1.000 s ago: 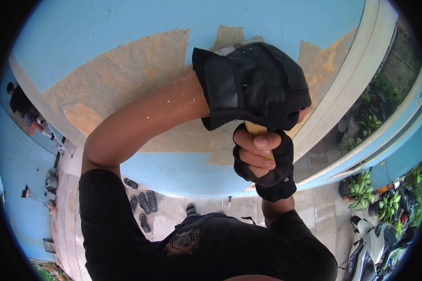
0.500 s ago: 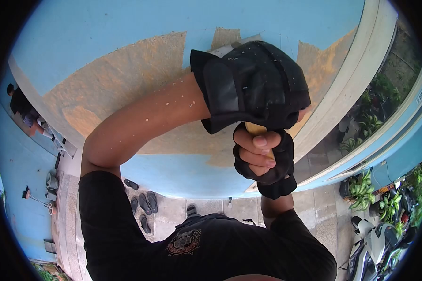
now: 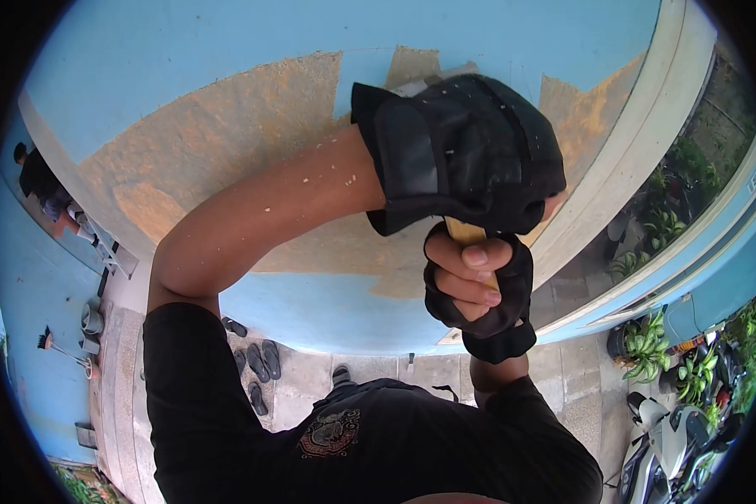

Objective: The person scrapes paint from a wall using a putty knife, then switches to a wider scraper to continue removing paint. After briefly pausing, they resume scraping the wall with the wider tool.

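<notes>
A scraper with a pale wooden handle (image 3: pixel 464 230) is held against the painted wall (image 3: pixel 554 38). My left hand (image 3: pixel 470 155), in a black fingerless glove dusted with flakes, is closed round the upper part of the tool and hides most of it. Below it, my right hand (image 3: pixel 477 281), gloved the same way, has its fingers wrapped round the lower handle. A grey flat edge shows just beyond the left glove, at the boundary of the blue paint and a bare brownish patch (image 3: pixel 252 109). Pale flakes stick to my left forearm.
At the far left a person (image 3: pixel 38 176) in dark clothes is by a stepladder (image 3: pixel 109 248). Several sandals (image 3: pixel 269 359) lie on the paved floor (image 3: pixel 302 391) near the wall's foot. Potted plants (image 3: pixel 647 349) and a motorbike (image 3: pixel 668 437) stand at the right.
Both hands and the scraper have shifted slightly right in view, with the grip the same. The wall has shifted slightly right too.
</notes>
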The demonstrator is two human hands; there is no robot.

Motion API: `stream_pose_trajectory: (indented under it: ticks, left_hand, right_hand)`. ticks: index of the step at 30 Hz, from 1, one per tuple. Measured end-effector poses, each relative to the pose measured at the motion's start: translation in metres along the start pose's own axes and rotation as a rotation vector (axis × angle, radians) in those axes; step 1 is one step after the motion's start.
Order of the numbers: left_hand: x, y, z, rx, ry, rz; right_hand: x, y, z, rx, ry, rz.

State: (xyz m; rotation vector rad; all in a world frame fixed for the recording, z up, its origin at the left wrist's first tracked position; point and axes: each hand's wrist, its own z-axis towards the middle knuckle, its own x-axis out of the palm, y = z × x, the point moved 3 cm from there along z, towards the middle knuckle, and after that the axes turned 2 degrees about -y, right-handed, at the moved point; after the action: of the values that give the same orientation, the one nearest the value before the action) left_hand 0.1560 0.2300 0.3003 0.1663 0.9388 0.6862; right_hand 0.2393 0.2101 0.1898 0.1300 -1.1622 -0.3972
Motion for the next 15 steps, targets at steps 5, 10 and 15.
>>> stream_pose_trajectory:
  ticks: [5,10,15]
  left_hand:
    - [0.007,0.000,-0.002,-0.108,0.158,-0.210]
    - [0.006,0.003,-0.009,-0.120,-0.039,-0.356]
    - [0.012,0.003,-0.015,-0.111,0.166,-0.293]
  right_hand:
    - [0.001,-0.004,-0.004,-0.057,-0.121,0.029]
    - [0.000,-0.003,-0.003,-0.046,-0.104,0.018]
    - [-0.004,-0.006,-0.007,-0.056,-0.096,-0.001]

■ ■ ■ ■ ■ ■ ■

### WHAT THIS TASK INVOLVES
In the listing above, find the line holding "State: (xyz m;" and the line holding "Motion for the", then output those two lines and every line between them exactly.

### SOLUTION FOR THIS EXERCISE
State: (xyz m; rotation vector rad; all in a world frame fixed for the recording, z up, its origin at the left wrist's first tracked position; point and axes: each hand's wrist, its own z-axis towards the middle knuckle, its own x-axis out of the palm, y = z × x, the point moved 3 cm from there along z, towards the middle knuckle, and after that the axes turned 2 degrees about -y, right-handed, at the moved point; after the action: of the values that give the same orientation, the one nearest the value before the action) left_hand 0.1560 0.2300 0.3003 0.1663 0.9388 0.6862; right_hand 0.2393 0.2101 0.1898 0.1300 -1.1622 -0.3972
Motion for the next 15 steps, targets at steps 5, 10 and 15.

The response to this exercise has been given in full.